It may be against Facebook's TOS to use a fake name but you can definitely get away with it. However, if you are adding friends and family to your list of facebook friends then it might not be hard at all to figure your real name out.
Please let's not use 'allowed to use a pseudonym' and 'wants to hide his real name' interchangeably.
If you want to/have to hide your real name, a pseudonym might help (and your suggestion is helpful). But not everyone using a pseudonym tries desperately to hide his real name.
Nothing against your post, I just want to make a case for pseudonyms while avoiding to reduce this to 'some people are in real danger of violence' cases etc.
Let people choose their names. Regardless of their motivation.
* Pseudonym: An identifier of a subject other than one of the subject's real names.
* Real name: The opposite of a pseudonym. For example, [...]
* Pseudonymous: A property of a data subject in which the subject is identified by a pseudonym.

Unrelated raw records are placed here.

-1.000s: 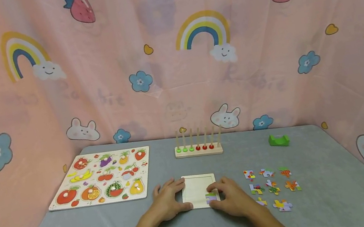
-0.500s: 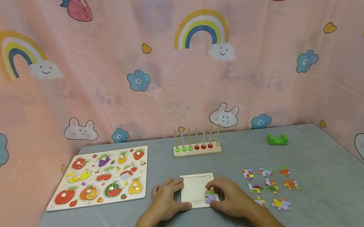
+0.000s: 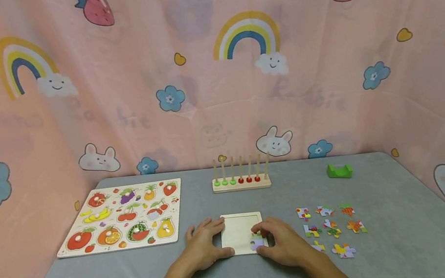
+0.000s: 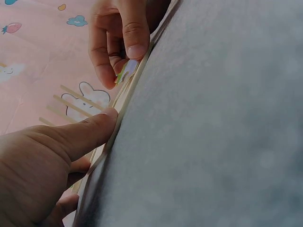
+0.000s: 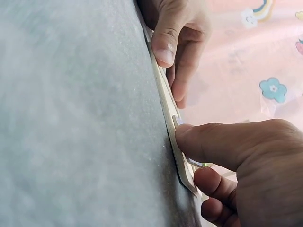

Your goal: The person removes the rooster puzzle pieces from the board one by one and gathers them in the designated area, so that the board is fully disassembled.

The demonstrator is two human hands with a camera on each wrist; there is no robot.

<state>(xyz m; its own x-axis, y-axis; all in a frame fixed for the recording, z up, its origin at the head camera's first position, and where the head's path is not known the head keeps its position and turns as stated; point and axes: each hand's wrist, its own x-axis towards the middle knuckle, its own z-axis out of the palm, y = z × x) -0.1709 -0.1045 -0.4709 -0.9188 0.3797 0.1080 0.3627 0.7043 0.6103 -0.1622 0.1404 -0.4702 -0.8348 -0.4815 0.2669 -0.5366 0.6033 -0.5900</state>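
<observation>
A small square wooden puzzle tray [image 3: 234, 229] lies on the table in front of me. My left hand [image 3: 205, 247] holds it by the left side, thumb at the near edge and fingers toward the far left corner. At the tray's near right corner, my right hand [image 3: 284, 243] pinches a purple and green jigsaw piece [image 3: 256, 243] between thumb and fingers. In the right wrist view the piece [image 5: 178, 121] looks slightly tilted against the tray rim. Fingers partly cover it. Several loose jigsaw pieces [image 3: 333, 232] lie in rough rows right of my right hand.
A fruit peg puzzle board [image 3: 118, 219] lies at the left. A bead-and-peg counting rack [image 3: 241, 184] stands at the back, and a green curved block [image 3: 340, 171] sits at the back right. A patterned pink curtain [image 3: 213, 111] hangs behind the table.
The right fingers and the jigsaw piece shift slightly at the tray's corner, with less of the green part showing. The left hand stays on the tray.
</observation>
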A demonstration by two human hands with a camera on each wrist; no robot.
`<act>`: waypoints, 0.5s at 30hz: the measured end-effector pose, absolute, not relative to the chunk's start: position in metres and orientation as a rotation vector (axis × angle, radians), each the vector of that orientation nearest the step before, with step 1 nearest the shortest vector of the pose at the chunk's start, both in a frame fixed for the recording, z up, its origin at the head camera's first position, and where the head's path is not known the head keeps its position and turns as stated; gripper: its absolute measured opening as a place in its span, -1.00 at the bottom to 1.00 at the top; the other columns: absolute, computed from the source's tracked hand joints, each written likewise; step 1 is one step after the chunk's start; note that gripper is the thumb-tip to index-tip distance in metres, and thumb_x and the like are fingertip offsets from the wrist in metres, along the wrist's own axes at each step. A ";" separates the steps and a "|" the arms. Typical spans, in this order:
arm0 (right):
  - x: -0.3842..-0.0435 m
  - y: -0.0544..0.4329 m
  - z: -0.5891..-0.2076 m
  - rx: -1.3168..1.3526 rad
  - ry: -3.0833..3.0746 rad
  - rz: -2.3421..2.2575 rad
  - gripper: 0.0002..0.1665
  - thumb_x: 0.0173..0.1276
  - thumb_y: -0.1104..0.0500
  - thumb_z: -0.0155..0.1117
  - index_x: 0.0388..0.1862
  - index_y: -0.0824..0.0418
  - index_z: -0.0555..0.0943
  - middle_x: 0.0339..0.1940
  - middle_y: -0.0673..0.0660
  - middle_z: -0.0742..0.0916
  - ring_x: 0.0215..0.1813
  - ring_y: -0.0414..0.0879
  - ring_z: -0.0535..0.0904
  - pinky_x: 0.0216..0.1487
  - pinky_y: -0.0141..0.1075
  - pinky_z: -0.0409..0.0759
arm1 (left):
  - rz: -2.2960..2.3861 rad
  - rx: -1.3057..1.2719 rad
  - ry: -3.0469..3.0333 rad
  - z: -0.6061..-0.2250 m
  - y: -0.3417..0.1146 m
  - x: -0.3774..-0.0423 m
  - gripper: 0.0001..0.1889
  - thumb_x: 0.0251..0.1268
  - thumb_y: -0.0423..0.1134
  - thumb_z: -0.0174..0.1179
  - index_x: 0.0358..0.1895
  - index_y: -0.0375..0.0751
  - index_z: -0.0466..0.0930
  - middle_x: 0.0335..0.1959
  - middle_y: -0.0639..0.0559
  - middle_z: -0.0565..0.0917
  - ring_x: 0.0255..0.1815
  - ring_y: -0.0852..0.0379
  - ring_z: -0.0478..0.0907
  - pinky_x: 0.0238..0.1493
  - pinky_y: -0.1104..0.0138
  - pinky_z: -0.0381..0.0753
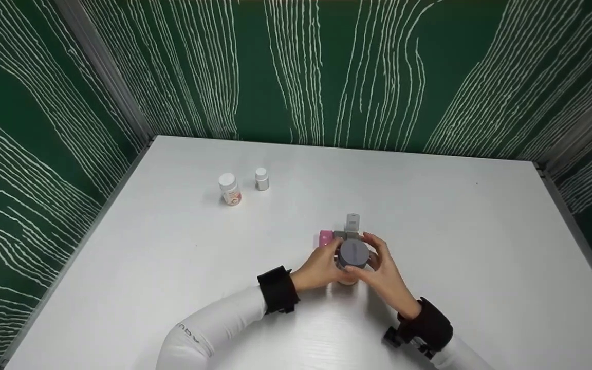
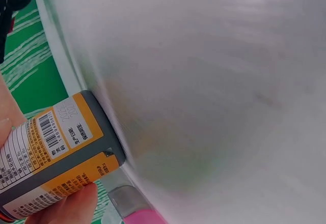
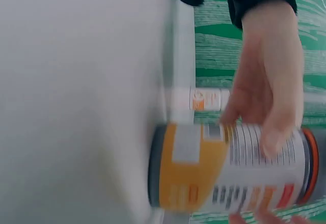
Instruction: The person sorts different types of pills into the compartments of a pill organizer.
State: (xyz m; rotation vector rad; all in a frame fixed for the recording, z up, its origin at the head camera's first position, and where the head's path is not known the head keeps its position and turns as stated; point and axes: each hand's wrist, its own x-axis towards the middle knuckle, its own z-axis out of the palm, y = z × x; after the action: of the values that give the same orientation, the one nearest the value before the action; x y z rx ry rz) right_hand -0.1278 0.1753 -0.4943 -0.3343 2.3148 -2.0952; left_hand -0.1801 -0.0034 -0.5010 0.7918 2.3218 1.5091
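Canister [image 1: 353,255], grey-lidded with orange and white label, stands upright on white table [image 1: 481,241], near front centre, clasped from both sides. Left to right: green wall panels [image 1: 29,154] with white wavy lines enclose table; two small white-capped bottles [image 1: 229,188] stand well apart at far left; left hand [image 1: 321,268] curled round canister body; pink block [image 1: 325,238] and small grey box [image 1: 352,222] just behind canister; right hand [image 1: 384,272] gripping canister's opposite side.

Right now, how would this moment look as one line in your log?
left hand: grips orange-labelled bottle | right hand: curled round it below the grey cap | bottle: upright on white table | nearby: pink box, two small white bottles
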 end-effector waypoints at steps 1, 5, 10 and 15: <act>-0.128 0.172 -0.495 -0.300 2.330 -2.128 -0.04 0.36 0.44 0.47 0.51 0.66 0.08 0.50 0.64 0.30 0.46 0.00 0.51 0.34 -0.56 0.39 | 1.511 0.800 2.325 -0.501 -0.003 -0.180 -0.36 0.04 -0.41 0.56 0.21 -0.48 0.49 0.13 -0.30 0.69 0.19 -0.18 0.67 0.21 0.35 0.60; -0.128 0.165 -0.498 -0.254 2.407 -2.190 -0.15 0.27 0.44 0.55 0.35 0.71 0.25 0.35 0.61 0.45 0.19 -0.57 0.50 0.32 -0.57 0.41 | 1.521 0.820 2.320 -0.500 -0.003 -0.180 -0.40 0.04 -0.43 0.55 0.17 -0.46 0.49 0.11 -0.30 0.70 0.18 -0.19 0.67 0.18 0.39 0.59; -0.127 0.169 -0.499 -0.292 2.444 -2.192 -0.23 0.26 0.48 0.53 0.35 0.73 0.37 0.30 0.64 0.55 0.20 -0.58 0.52 0.33 -0.57 0.45 | 1.534 0.829 2.311 -0.502 -0.003 -0.181 -0.40 0.05 -0.44 0.53 0.18 -0.48 0.49 0.12 -0.33 0.69 0.20 -0.22 0.67 0.20 0.39 0.59; -0.129 0.174 -0.499 -0.290 2.400 -2.171 -0.23 0.29 0.49 0.49 0.42 0.69 0.38 0.38 0.66 0.52 0.23 -0.55 0.52 0.33 -0.55 0.46 | 1.533 0.835 2.308 -0.502 -0.004 -0.180 -0.37 0.05 -0.44 0.54 0.21 -0.49 0.48 0.14 -0.35 0.69 0.22 -0.24 0.66 0.23 0.37 0.59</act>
State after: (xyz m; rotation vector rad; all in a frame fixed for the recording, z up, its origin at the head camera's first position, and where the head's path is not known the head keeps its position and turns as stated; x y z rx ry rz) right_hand -0.1288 0.1741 -0.4993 -0.2904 2.3999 -2.1705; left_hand -0.1805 -0.0041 -0.5022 0.8353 2.3081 1.5333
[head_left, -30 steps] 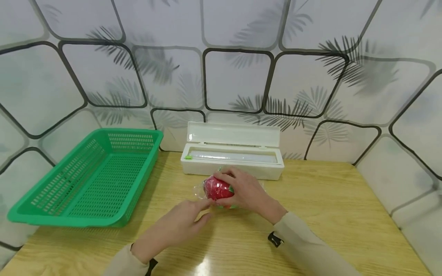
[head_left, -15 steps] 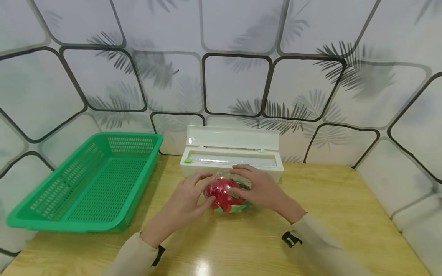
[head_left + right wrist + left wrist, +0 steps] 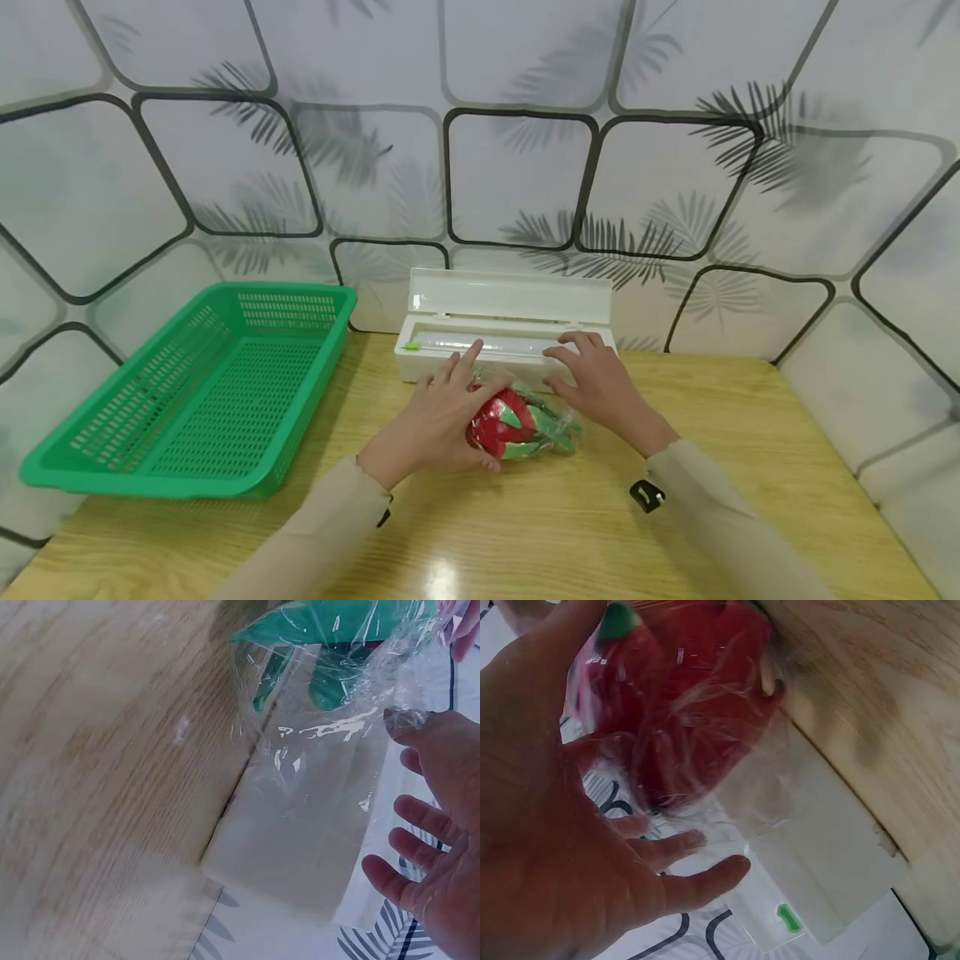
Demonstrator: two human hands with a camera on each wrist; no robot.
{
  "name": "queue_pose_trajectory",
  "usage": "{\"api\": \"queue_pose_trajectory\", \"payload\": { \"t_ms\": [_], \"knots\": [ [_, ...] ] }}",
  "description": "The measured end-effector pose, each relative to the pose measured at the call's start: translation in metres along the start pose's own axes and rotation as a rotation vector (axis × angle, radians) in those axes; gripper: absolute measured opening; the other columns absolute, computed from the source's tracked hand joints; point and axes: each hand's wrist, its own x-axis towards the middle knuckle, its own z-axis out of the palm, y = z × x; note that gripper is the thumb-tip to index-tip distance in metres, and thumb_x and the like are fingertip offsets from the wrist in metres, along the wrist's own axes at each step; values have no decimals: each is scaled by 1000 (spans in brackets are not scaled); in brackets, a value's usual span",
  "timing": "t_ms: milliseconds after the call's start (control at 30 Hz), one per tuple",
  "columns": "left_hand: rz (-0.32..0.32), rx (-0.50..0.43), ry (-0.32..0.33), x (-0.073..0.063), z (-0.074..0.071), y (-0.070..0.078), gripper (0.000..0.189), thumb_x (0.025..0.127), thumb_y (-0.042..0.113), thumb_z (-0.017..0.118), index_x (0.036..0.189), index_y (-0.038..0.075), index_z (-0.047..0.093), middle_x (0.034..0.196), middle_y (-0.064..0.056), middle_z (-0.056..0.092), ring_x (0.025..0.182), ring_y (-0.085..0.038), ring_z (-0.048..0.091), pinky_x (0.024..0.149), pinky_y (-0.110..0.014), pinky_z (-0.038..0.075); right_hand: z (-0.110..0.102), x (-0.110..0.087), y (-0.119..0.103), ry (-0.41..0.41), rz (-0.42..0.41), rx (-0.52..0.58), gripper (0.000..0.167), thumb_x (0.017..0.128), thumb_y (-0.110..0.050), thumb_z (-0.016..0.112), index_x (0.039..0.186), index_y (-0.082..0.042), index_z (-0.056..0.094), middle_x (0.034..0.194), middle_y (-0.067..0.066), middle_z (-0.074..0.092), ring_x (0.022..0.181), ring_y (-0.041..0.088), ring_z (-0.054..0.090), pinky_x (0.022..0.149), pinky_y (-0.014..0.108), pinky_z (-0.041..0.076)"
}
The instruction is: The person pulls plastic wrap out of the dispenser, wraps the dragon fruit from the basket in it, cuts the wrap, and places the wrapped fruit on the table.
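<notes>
A red dragon fruit with green scales lies on the table, loosely wrapped in clear cling film. My left hand holds its left side between thumb and index finger; the other fingers spread out past it. In the left wrist view the film lies creased over the red skin. My right hand is at the fruit's right end, fingers loosely bent. The right wrist view shows its thumb at the film's edge and the other fingers apart from the fruit.
Just behind the fruit stands a white cling film box, lid raised, with a film roll and a green slider. A green plastic basket sits at the left. A patterned wall closes off the back.
The fruit has turned, so its green-scaled end now points right. My left hand has moved right and around its side; my right hand has let go and drawn back to the right.
</notes>
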Motion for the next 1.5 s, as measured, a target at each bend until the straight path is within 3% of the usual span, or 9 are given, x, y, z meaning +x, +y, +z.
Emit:
{"api": "queue_pose_trajectory", "payload": {
  "t_ms": [233, 400, 500, 667, 833, 1033, 1233, 1367, 1500],
  "knots": [
    [-8, -49, -64, 6, 4, 0, 116, 62, 64, 91, 156, 28, 34, 169, -24, 11, 127, -50, 56, 92, -59, 57, -3, 4, 2, 78, 31, 87, 11, 89, -10, 79, 88, -9, 68, 107, 15, 67, 99, 39, 62, 75, 51, 55],
    [-11, 6, -79, 9, 6, 1, 125, 57, 67, 92, 159, 25, 32, 161, -25, 27, 123, -44, 61, 89, -51, 60, -15, 3, -4, -47, 90, 243, 5, 98, -11, 67, 95, -8, 64, 93, 7, 71, 82, 24, 65, 70, 40, 53],
    [-4, 26, -61, 11, 8, 1, 118, 63, 63, 91, 158, 23, 34, 153, -23, 39, 118, -39, 63, 88, -47, 61, -21, 2, -10, -109, 125, 309, 5, 101, -11, 63, 96, -9, 62, 85, 6, 72, 69, 14, 62, 65, 33, 49],
    [-3, 37, -24, 14, 10, -3, 104, 70, 53, 89, 154, 20, 39, 142, -24, 50, 109, -34, 67, 87, -43, 61, -28, 2, -27, -114, 110, 406, 9, 101, -5, 60, 92, -8, 61, 77, 8, 68, 61, 7, 50, 61, 26, 44],
    [12, -9, -30, 16, 8, -5, 105, 68, 49, 91, 153, 14, 41, 135, -25, 56, 110, -33, 67, 91, -43, 60, -31, -2, -42, -86, 95, 409, 10, 100, -3, 62, 91, -8, 63, 76, 5, 66, 64, 5, 48, 62, 24, 43],
    [67, -16, -16, 18, 3, -6, 88, 68, 43, 90, 140, 10, 51, 111, -11, 69, 98, -24, 69, 84, -35, 61, -25, -14, -55, -42, 32, 455, 10, 94, 1, 69, 89, -7, 67, 82, 3, 70, 73, 9, 62, 65, 25, 53],
    [33, -95, -126, 21, -4, -6, 71, 71, 48, 87, 126, 13, 60, 102, 1, 71, 89, -11, 67, 78, -27, 58, -21, -28, -60, -39, 6, 438, 9, 90, -2, 74, 91, -9, 69, 86, 0, 68, 78, 9, 63, 68, 29, 56],
    [-36, -167, -189, 22, -6, -6, 86, 73, 56, 85, 138, 10, 53, 115, -1, 70, 98, -12, 66, 86, -29, 57, -19, -35, -60, -61, -3, 419, 11, 90, -5, 76, 100, -7, 72, 95, 2, 70, 84, 12, 67, 73, 30, 58],
    [-99, -196, -249, 23, -9, -9, 113, 73, 60, 84, 158, 10, 30, 134, -7, 63, 116, -21, 63, 99, -38, 54, -21, -42, -58, -123, -17, 414, 25, 91, -11, 77, 114, -4, 73, 112, 5, 71, 100, 19, 71, 85, 35, 60]
  ]
}}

* Pseudonymity: The state of being pseudonymous.
Pseudonymity is strengthened when less personal data can be linked to the pseudonym; when the same pseudonym is used less often and across fewer contexts; and when independently chosen pseudonyms are more
frequently used for new actions (making them, from an observer's or attacker's perspective, unlinkable).
So according to these definitions, you're right that a pseudonym by itself may not require one to conceal their "real" identity. However, pseudonymity clearly does.
I think pseudonymity is the more fundamental as a general security property. So your example of a person using a pseudonym without significant desire for pseudonymity is more of a corner case, at least in serious discussions.
If we need a term for a pseudonym without strong pseudonymity, I propose we use the term from IRC and call it a "nick".
Family maybe, but figuring out the real name from friends can get difficult.
I know a guy who has been using an alias on facebook for the past 8 years or so. It is funny to watch when his alias creeps in to real life. Normal scenario, Bob meets Alice, a friend of a friend, at a party. They friend each other on facebook, Bob uses the alias Claude. Sometime passes and they run into each other elsewhere. Since Alice met many people that day and now mostly only remembers Bob as Claude from facebook. Some confusion occurs when Bob's friends call him Bob while Alice is convinced his name is Claude.
This happens to me a lot. I don't think Facebook are even interested in enforcing real names though, my middle name is currently "Hashtag", it is obvious that it is not a real name yet it was accepted.
That reminds me of a site that, in protest to arguments made for criminal hacking charges in the "MySpace suicide" case, changed its TOS to ban people named "Steve" from visiting at all.
I hope that we make more headway, in the legal and popular understanding, that website TOSs currently seem to amount to nothing more binding than "No Shirt, No Shoes, No Service" signs.